"Only one person broke down in tears during a client meeting today," my friend said, sipping his late December beer. "It was a good week."
My friend runs client implementations for a national benefits provider. I've been in his shoes and I didn't need him to elaborate. Some things you just nod at.
If you work in employer health and benefits, you know the Q4 Crunch: the push that starts in late summer, when your team begins preparing for every new client whose benefits program goes live on January 1. The project plans, the configuration checklists, the kickoff calls, the data conversations that were supposed to take two weeks and are now threatening to consume November. The engineer who hasn't taken a full weekend since October. The Slack message that arrives in the middle of the night, when only bad news is awake.
Every year, the team survives. Every February, someone says, "We need to fix this before next year." Every September, it happens again.
I've spent more than 25 years in the benefits industry, building systems, running teams, and talking to the CTOs who are still figuring out why this problem won't stay solved. And the honest answer is that most teams are only solving part of it.
Here's the part they've solved: eligibility. Most benefit providers have cobbled together something that handles the standard eligibility file well enough. It's not elegant. It's probably a custom script written by someone who may or may not still work there. But it runs. Eligibility, for most teams, has graduated from crisis to chronic condition.
Here's the part that's still wrecking them: everything else.
Leave history and takeover. Claims data. Service engagement records. Payroll files. Benefit payment data. Each of these arrives in its own format, on its own timeline, from a data source with its own priorities, which rarely include your January 1 deadline. They have their own Q4 Crunch to deal with, so they want you out of their task list as quickly as possible.
I’ll bet that the H&T file caused the tears. After all, it's caused more late nights in the absence management industry than any other single data source, and the reason is structural: the prior leave manager is contractually obligated to provide the history, but they're being replaced. They have every reason to get you what you technically asked for and no reason to make it easy. The format is whatever their system can export. The data is incomplete. Leave records that don't map to anyone on your current eligibility file are normal, not exceptional. In my experience, a 10% failure rate on a leave H&T load was considered a good day. The rest required manual review and cleanup before anyone could do anything useful with it.
This isn't a story about one company. It's the pattern at every absence management company onboarding a new client. The incentives produce the outcome. And H&T is just the absence management version. Claims data is voluminous, delayed, and has to be reconciled against members whose eligibility may have changed since the claim was filed. Service engagement data comes from partners whose systems weren't designed with your member identity model in mind. Payroll files touch finance systems that have their own cadence and their own definitions of "employee.” Each new data source doesn't add to your problem: it multiplies it, because now you're not just ingesting a file, you're reconciling it against everything you've already built.
In my experience, data integration represents roughly 70% of the technical and configuration work to onboard a new employer client.

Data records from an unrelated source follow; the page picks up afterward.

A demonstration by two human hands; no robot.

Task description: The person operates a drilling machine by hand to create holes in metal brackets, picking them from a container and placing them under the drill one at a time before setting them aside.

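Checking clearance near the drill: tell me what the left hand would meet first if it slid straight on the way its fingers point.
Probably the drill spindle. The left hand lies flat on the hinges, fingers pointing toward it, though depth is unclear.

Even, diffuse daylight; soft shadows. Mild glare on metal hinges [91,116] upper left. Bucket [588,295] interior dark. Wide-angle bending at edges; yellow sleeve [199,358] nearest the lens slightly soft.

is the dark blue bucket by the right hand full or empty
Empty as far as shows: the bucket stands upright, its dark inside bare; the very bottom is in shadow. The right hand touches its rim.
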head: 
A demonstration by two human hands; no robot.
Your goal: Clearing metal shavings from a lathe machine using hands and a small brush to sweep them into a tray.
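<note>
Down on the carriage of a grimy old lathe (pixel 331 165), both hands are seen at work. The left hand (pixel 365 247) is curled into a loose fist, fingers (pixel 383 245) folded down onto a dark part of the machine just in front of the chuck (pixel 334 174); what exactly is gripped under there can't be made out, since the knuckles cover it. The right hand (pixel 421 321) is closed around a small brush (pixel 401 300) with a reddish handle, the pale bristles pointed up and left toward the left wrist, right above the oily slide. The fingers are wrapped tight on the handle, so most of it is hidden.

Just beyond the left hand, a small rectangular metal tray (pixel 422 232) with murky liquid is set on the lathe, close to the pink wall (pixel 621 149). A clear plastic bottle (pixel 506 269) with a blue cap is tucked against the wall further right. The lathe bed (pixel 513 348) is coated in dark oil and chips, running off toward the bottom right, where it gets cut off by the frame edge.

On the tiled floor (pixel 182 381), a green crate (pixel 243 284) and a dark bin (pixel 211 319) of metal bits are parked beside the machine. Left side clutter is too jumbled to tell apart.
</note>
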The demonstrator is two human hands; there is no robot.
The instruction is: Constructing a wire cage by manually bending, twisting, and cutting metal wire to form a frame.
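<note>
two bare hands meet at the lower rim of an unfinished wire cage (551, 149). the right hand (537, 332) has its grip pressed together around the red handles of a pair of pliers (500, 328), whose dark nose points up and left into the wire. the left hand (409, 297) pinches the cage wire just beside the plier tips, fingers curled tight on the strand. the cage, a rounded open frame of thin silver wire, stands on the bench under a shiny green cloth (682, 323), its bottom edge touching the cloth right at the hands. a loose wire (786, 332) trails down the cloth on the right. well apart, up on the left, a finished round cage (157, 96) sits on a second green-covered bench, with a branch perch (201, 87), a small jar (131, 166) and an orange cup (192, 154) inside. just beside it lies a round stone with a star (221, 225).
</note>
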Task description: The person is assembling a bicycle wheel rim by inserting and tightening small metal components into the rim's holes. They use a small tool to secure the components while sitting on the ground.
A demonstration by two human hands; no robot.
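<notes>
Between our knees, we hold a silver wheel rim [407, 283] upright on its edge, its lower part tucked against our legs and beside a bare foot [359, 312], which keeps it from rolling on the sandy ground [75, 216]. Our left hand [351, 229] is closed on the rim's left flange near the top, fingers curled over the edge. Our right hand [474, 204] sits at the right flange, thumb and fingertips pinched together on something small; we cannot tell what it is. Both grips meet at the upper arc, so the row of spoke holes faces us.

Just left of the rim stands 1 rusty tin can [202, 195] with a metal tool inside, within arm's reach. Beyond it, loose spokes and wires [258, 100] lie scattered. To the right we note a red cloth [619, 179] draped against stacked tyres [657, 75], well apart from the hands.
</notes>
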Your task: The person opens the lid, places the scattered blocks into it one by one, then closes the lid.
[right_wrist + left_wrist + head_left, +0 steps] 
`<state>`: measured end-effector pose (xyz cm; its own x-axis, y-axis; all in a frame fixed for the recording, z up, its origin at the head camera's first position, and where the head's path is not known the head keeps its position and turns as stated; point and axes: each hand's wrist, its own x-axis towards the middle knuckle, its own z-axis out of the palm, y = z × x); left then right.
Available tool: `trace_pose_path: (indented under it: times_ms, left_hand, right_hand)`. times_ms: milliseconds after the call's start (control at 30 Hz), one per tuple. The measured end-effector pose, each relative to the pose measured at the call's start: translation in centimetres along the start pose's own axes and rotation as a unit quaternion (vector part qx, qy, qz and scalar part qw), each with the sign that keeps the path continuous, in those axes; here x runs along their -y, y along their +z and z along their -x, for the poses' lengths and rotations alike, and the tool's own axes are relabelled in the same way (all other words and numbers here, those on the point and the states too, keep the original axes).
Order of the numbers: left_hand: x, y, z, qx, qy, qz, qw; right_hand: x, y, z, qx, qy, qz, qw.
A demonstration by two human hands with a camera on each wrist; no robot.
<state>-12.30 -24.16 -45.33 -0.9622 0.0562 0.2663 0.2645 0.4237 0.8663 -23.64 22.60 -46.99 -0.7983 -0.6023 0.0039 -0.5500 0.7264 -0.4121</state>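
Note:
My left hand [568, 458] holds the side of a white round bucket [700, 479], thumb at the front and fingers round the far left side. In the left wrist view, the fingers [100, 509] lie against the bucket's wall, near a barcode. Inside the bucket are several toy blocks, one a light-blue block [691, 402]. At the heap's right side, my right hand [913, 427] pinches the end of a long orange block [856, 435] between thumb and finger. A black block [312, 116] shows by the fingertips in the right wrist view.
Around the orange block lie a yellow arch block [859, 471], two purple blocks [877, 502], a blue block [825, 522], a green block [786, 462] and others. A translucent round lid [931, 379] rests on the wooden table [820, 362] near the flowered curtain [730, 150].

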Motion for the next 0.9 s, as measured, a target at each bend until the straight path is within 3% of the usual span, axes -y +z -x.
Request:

But that's not the whole project: contracting, process design, and training all add time outside the technical scope. But if you want to know where the Q4 Crunch lives, it lives here.
The process for handling any of these data sources looks roughly the same every time. Someone schedules a kickoff meeting with six people on the invite, often more. Both sides bring their preferred data format, because each has already built something around it. There's a negotiation, polite at first, but leading to the same outcome: one side's format wins, usually the data provider's, because they own the data. An analyst maps the fields. Someone writes up the requirements. An engineer builds the integration.
Then the employer switches payroll vendors and you do it again.

When a CTO tells me "it's just a sprint for our data team," I understand what they mean. They're thinking about the engineer's time, which is real, and AI tools keep reducing that cost. What they're not counting is the analyst who spent three days reviewing a spec and asking questions, the project manager coordinating between four parties, the customer success manager making sure the employer relationship doesn't sour while the technical work drags on. They're not counting the second meeting when the format changed, or the third when the file arrived with fields missing.
They're not thinking about the same sprint, repeated, for every data source, for every employer, every year.
The sprint is real. It's just not the whole invoice.
The Q4 Crunch isn't a capacity issue or a planning failure. It's the predictable output of a system where everyone’s incentives are misaligned. Every party in your data supply chain is optimizing for something other than your data model, your operational needs, your go-live date. The prior leave manager wants to close out a client they're losing. The employer's HR data vendor has a backlog. The insurer's data team is responding to whoever is loudest that week. None of them are thinking about your January 1.
Your engineers are. And next year they will be again, because this isn't a technical problem. It's a structural one. And you can't vibe-code your way out of a structural problem.
Your team isn't bad at this. The system is designed to produce exactly this result.
Today we have time to take a breath. But September is coming.